Plus de cinquante détenus sont décédés dans les prisons haïtiennes entre juillet et septembre 2025, selon un rapport des Nations Unies. Ces décès seraient liés à des conditions de vie qualifiées d’« inhumaines et dégradantes » : manque de soins médicaux, cellules insalubres, nourriture insuffisante et accès limité à l’eau potable. L’ONU pointe du doigt un système carcéral en crise, reflet du dysfonctionnement global de la justice haïtienne.

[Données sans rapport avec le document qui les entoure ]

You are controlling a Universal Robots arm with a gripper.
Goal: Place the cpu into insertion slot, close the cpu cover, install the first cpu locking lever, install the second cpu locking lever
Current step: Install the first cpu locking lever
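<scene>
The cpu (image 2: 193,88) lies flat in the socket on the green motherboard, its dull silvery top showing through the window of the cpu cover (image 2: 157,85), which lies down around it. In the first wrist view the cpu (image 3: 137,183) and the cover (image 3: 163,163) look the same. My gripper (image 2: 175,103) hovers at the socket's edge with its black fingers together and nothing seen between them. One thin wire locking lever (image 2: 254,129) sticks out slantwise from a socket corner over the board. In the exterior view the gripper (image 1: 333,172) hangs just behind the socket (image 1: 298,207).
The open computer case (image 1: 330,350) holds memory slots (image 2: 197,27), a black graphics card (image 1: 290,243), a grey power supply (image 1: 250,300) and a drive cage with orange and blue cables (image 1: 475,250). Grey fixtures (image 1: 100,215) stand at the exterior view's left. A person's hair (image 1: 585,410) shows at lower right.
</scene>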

Les établissements pénitentiaires du pays sont gravement surpeuplés. Plus de 7 200 personnes y sont détenues, parfois dans des espaces trois fois inférieurs à leur capacité. Les condamnés partagent souvent les cellules avec des prévenus, et des mineurs sont emprisonnés avec des adultes, en violation des normes internationales. Dans certains cas, les détenus passent des années derrière les barreaux sans procès, faute d’un système judiciaire opérationnel.
La violence des gangs dans la capitale, Port-au-Prince, accentue la crise. Les affrontements et les attaques contre les prisons ont conduit à plusieurs évasions massives, notamment celle de plus de 4 600 détenus en 2024. Ces incidents ont paralysé davantage la justice haïtienne, déjà affaiblie par la fermeture de nombreux tribunaux.

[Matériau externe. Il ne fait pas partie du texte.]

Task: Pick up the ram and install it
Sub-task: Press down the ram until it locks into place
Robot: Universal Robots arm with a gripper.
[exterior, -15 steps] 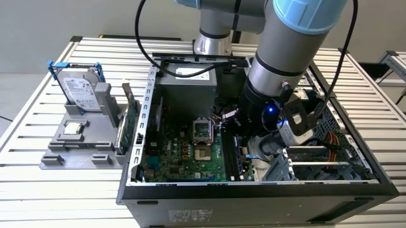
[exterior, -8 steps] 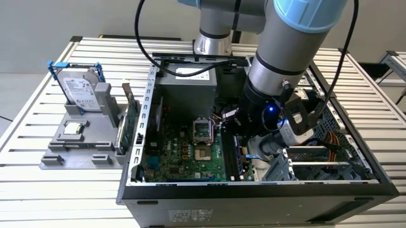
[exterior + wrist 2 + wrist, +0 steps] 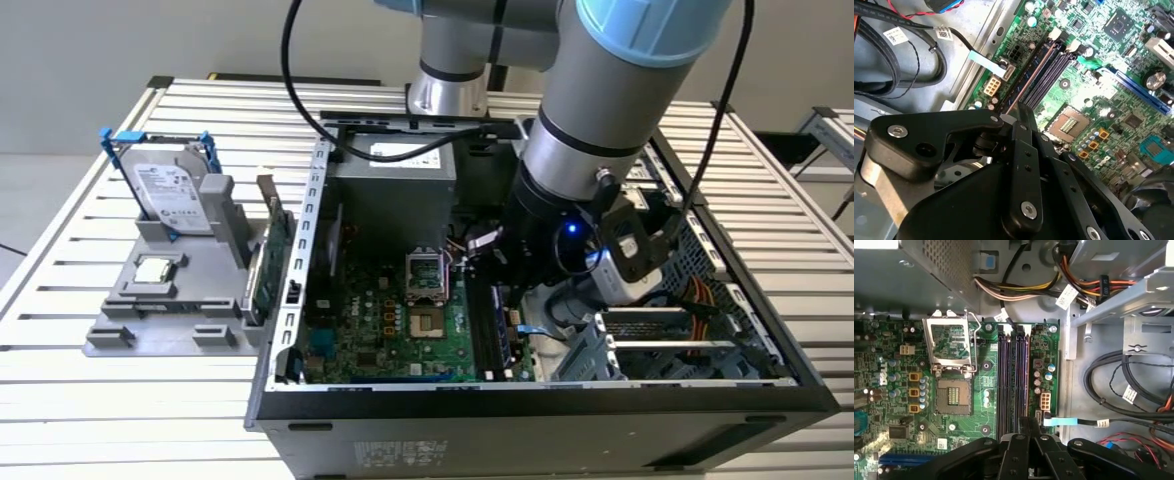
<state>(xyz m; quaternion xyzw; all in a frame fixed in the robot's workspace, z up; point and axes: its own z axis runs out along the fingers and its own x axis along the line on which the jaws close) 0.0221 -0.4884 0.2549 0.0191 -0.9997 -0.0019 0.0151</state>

Face à cette situation, les Nations Unies ont intensifié leurs efforts pour appuyer la réforme du système pénitentiaire haïtien. Le Bureau intégré des Nations Unies en Haïti (BINUH) collabore avec le ministère de la Justice pour améliorer les conditions de détention, former le personnel pénitentiaire et organiser des audiences dans les prisons afin de réduire la détention préventive.
Pour William O’Neill, Expert des Nations Unies sur la situation des droits humains en Haïti, il est urgent que les autorités nationales assument pleinement leurs responsabilités. « L’ONU peut soutenir les réformes, mais il faut des résultats durables », a-t-il déclaré. Selon lui, la crise des prisons en Haïti est avant tout le symptôme d’un État affaibli, qui doit être reconstruit sur les bases de la justice, de la dignité et du respect des droits humains.